Nos testes em Barcelona, a Ferrari parecia ser a força a ser superada, mas quem sobrou na primeira corrida do ano foi a Mercedes - principalmente a de Valtteri Bottas.
O finlandês ultrapassou Lewis Hamilton logo na largada e teve um desempenho impressionante, não só vencendo a corrida com 20.886s de vantagem em relação ao seu companheiro e 57.109s à frente da primeira das Ferraris, como também fazendo a volta mais rápida da prova e recebendo um ponto extra por isso.
De fato, Bottas parece ter vindo com uma nova atitude este ano e afirmou em entrevista à BBC F1: "É um tanto difícil explicar o que aconteceu em minha cabeça no último inverno, mas algo mudou em como me sinto sobre as coisas e a vida em geral".
A mídia aponta diversas teorias sobre o que pode ter levado à queda de desempenho da Ferrari, mas nem o próprio Sebastian Vettel parece entender ainda o que aconteceu. Como relatou Martin Brundle em sua coluna, ao conversar com o piloto no aeroporto, este lhe pareceu tão confuso e surpreso quanto o resto de nós. 
Vettel declarou em entrevista que a Ferrari sabe que tem um bom carro e que apesar de não terem conseguido um fim de semana competitivo na Austrália, acredita que resolverão o problema.

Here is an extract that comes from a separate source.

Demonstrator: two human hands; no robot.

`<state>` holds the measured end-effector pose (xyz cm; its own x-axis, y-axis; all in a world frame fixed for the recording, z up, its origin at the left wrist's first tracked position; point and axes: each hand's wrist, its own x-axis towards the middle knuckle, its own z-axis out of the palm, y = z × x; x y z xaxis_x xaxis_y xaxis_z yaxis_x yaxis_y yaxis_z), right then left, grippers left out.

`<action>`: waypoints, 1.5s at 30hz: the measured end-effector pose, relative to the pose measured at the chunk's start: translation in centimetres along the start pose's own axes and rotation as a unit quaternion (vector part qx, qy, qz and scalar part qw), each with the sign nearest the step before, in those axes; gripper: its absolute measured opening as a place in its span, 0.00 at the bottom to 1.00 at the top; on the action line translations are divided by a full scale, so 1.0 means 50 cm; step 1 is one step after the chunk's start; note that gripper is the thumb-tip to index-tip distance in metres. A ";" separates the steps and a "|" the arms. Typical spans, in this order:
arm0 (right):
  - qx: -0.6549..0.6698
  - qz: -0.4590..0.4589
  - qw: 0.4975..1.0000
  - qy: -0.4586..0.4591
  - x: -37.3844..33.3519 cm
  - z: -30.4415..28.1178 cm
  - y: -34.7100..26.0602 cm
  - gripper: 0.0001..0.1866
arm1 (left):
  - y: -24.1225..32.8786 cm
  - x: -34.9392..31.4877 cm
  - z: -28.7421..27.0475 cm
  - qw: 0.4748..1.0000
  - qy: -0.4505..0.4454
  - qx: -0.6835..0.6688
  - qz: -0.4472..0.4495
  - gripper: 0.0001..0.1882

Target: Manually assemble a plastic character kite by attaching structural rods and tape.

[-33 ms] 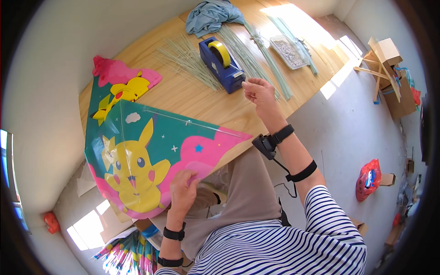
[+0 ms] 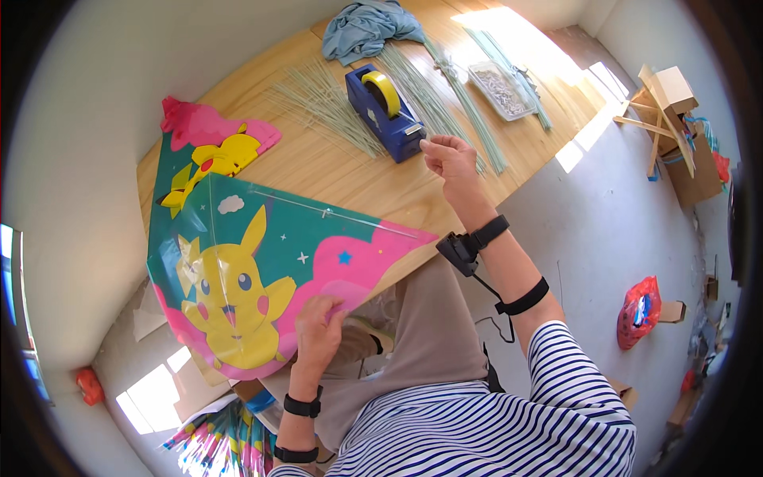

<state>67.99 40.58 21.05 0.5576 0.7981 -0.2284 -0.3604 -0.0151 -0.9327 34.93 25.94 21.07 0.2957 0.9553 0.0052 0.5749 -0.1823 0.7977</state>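
Note:
A kite sheet (image 2: 278,230), green and pink with a yellow cartoon figure, lies across the table's near left edge, a thin rod along its upper border. My left hand (image 2: 318,334) pinches the pink lower edge of this sheet. A blue tape dispenser (image 2: 367,115) with a yellow-cored roll (image 2: 385,94) stands on the table. Right at the front of the dispenser, my right hand (image 2: 451,165) has its fingertips closed on the end of the clear tape, though the strip is hard to see there. Another kite sheet (image 2: 218,123), partly folded, lies behind the first.
Thin pale rods (image 2: 322,99) lie scattered beside the dispenser, with bundled rods (image 2: 469,115) to its right. A clear plastic box (image 2: 502,89) holds small pale pieces. Blue-grey cloth (image 2: 369,30) sits at the back. A red bag (image 2: 638,314) and cardboard boxes (image 2: 675,89) stand right.

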 end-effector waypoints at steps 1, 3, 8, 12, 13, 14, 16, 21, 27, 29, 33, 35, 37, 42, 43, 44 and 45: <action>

Mas se para a Ferrari, a questão pode ter sido em relação ao acerto para a pista, o que explica Hamilton, atual campeão, não ter conseguido a vitória?
Se Lewis Hamilton teve problemas em seu assoalho, uma estratégia ruim ou se simplesmente não obteve o melhor acerto para Albert Park, o fato é que o inglês teve uma performance bem abaixo da de seu companheiro de equipe, algo raro, e pode ser que tenha que lidar com um rival bastante determinado nesta temporada. Finalmente, um adversário dentro de sua própria "casa".

Já a terceira força, Red Bull, se saiu muito bem em sua estreia com os novos motores - ao menos Max Verstappen, que conseguiu o primeiro pódio da Honda desde o início da era V6. Ao que tudo indica, a marca japonesa teve grande evolução e uma boa adaptação ao chassi da RBR. Agora será interessante analisar como se dará a evolução do motor durante a temporada e se conseguirão entregar a confiabilidade necessária, visto que esse foi um dos fatores que levaram a RBR a desistir de uma parceria de 12 anos com a Renault.